La jeune femme se présenta à son tour, et les observa, souriant discrètement en remarquant que Kou se penchait de plus en plus vers Haruka, comme pour se cacher. Puis elle leur signala qu'elle comptait y aller tout en leur offrant un large sourire, décoré d'un clin d’œil en souhaitant un bon rétablissement au pompier. Elle s'en alla après les politesses d'usage, un sourire espiègle aux lèvres. « Je suis pas doué pour l'improvisation », qu'il lâcha, sa tête se calant sur l'épaule du pompier. « Merci », souffla-t-il en redressant son visage, un sourire aux lèvres, ses doigts effectuant de douces pressions sur son bras. « Elle était gentille mais ça devenait long », qu'il dit lentement, tout en se levant, frôlant le bras du pompier pour qu'il en fasse de même.

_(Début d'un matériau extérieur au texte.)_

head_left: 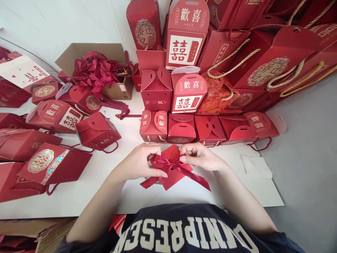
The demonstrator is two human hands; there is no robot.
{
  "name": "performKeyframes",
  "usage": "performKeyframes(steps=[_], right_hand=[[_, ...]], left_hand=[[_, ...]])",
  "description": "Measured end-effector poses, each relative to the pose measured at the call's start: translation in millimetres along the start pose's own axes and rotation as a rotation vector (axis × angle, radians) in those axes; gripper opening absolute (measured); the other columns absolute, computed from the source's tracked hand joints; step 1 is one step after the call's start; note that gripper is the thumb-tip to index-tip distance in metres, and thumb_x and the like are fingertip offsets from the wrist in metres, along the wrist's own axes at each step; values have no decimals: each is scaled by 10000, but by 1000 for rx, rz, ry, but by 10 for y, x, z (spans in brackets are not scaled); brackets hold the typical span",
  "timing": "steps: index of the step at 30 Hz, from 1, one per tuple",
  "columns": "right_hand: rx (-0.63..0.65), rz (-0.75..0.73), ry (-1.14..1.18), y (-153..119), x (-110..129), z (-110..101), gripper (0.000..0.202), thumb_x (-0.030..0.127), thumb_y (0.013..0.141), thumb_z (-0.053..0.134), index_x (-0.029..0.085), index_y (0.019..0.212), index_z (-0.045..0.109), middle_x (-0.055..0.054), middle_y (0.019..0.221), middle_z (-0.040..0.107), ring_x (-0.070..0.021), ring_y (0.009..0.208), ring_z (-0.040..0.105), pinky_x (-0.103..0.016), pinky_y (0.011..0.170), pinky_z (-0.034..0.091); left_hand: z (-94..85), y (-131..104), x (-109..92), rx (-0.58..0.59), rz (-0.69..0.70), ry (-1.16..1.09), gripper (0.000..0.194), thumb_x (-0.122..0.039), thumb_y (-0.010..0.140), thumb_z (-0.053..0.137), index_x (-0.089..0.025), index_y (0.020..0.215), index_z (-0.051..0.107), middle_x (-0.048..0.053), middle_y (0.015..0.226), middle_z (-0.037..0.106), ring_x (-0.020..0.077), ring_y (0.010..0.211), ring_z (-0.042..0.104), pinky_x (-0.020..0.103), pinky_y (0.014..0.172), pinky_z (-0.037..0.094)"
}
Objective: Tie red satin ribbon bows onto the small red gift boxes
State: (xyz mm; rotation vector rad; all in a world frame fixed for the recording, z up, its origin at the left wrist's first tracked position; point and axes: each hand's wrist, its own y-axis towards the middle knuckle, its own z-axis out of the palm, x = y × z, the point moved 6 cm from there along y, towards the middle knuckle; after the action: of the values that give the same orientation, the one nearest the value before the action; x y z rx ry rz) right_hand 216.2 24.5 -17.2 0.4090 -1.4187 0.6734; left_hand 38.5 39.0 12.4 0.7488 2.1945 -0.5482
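Observation:
A small red gift box (174, 181) is at the front of the white table, close to my body. Across its top lies a dark red satin ribbon (196, 178) tied in a bow, with two tails spreading left and right. My left hand (143, 162) pinches the bow's left loop between thumb and fingers. On the other side my right hand (201, 157) grips the right loop, its fingers curled. The lower sides of the box are mostly hidden by its top and my hands.
Stacked red gift boxes (181, 129) and bags line the table's back. More boxes (97, 131) stand at the left. A cardboard carton (123, 92) holds a heap of red ribbons (98, 72). White tissue (256, 167) lies near the table's right edge.

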Motion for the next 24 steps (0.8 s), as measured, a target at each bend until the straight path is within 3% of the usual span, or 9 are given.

Il quitta le café, se retournant vers Haruka à peine le pied dehors, « Désolé si j'ai bousculé tes plans », fit-il dans une petite moue, « Vous avez rempli votre devoir monsieur, vous êtes libéré », il se mit à rire, « Sauf si vous avez vraiment besoin que je soigne ce faux mal de dos. Auquel cas je vous invite à la maison », et son rire devint un peu plus bruyant.